Sunday, May 31, 2009

Testing various Regular Expression solutions, Part 1

Edit: Please check also Part 1.5 for some further analysis.

For AdKiller to work properly, Regular expression matching should be supported. There are various RegExp solutions for the iPhoneOS:
  1. regex.h
  2. ICU's regular expression engine
  3. PCRE
  4. RegexKitLite, which is an ObjC wrapper of the ICU engine.
  5. JavaScriptCore's regular expression engine.
  6. Do it yourself!

For Ad blocking, we only need to test if the Regular Expression matches, so I've limited the test case to a simple RegExp.test only.

In this part, I'll test for the AdBlockPlus "wildcard rules", where a * matches anything, and optional | at the beginning or end to indicate an anchor.

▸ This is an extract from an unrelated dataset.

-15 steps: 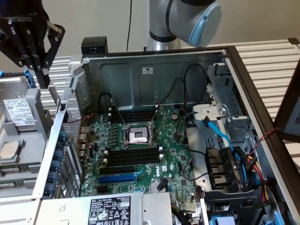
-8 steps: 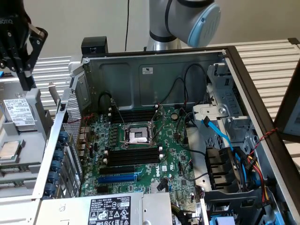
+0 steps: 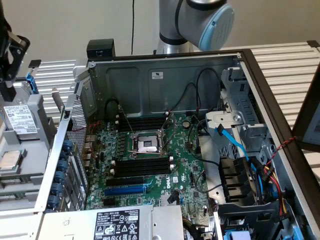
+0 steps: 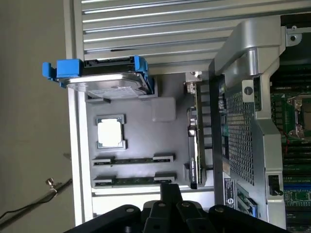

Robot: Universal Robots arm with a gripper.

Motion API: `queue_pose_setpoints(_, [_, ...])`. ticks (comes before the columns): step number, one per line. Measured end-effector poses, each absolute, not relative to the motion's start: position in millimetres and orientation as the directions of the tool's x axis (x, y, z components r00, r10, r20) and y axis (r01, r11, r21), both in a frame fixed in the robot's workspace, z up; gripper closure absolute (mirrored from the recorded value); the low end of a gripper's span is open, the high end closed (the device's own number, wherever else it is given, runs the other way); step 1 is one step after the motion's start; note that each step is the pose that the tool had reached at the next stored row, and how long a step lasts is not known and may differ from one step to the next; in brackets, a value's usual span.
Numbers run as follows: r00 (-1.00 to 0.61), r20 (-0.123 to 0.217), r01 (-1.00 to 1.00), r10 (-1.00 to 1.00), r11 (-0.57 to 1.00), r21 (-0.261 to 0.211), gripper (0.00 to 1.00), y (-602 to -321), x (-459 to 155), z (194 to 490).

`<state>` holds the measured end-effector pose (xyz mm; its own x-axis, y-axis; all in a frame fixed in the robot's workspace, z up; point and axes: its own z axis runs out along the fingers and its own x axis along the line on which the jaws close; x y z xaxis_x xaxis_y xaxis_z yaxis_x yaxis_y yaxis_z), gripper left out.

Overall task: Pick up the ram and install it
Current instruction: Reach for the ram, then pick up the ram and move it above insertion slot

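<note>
Open computer case [image 3: 165,75] lying on a slatted counter [image 3: 290,65], with a grey parts tray [image 4: 165,131] beside it, on the exterior view's left. Inside the case the green motherboard [image 3: 165,175] lies exposed, showing its processor socket [image 3: 147,145], long black slots [image 3: 142,165] in front of and behind the socket, and a blue slot [image 3: 125,190] nearer the front edge. None of the black slots shows a stick seated in it. The robot arm [image 3: 200,20] rises behind the case. The pincer [image 4: 168,188] hangs above the tray, outside the case, its black fingers drawn fully together with nothing gripped between them. The ram [image 4: 133,180] lies in the tray as a thin green stick seen edge-on, held between pale end clips. Its end is just beside the pincer tips, and contact cannot be judged. A second stick [image 4: 132,159] lies parallel to it, slightly farther from the pincer. Beyond these the tray carries a processor chip [image 4: 111,132] and a hard drive [image 4: 107,85] in a blue bracket. A longer green card [image 4: 193,131] stands on edge along the tray's case side.
</note>
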<state>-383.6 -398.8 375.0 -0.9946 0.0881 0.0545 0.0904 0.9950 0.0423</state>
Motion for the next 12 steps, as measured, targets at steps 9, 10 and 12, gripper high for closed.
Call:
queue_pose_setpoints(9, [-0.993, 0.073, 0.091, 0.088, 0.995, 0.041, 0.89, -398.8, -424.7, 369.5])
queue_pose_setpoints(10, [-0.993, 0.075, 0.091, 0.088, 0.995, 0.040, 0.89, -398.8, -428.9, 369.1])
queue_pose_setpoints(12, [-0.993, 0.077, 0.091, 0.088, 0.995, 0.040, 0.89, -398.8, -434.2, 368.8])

Because of the simplicity, we can actually do the test without using RegExp (e.g. using CFStringFind).

From the complexity of the RegExp engines, we would expect the time taken follow this order:
CFStringFind << regex.h << JSRegExp < ICU < RegexKitLite < PCRE



But somewhat surprisingly, the actual time taken is like this:
ICU       PCRE      regex.h   RKLite    JSRegExp  CFStrFind
-----------------------------------------------------------
0.253456s 0.069918s 1.726371s 1.651787s 0.139437s 0.078097s
0.275680s 0.067150s 1.715131s 1.652074s 0.112813s 0.075818s
0.251526s 0.067994s 1.716483s 1.637005s 0.113267s 0.075716s
0.250806s 0.067551s 1.721203s 1.626927s 0.113274s 0.075726s
0.251498s 0.067168s 1.716587s 1.651783s 0.113605s 0.076064s


So the ordering would be:
PCRE < CFStringFind < JSRegExp < ICU << RegexKitLite < regex.h


The most complex engine is the fastest! CFStringFind ranks the second probably because my code is not optimized, but this shows the PCRE engine is really efficient. JSRegExp was originally a PCRE with everything irrelevant to Javascript stripped out, but that is slower than PCRE by 2 times. The WebKit devs should think of what's wrong. RegexKitLite's performance is pretty disappointing. Although it is advertised as very efficient, it is still 6~7 times slower than bare-bone ICU. The problem is probably directly using NSString as the RegExp holder, instead of a dedicated RegExp class. And regex.h's result is really a *WTF*.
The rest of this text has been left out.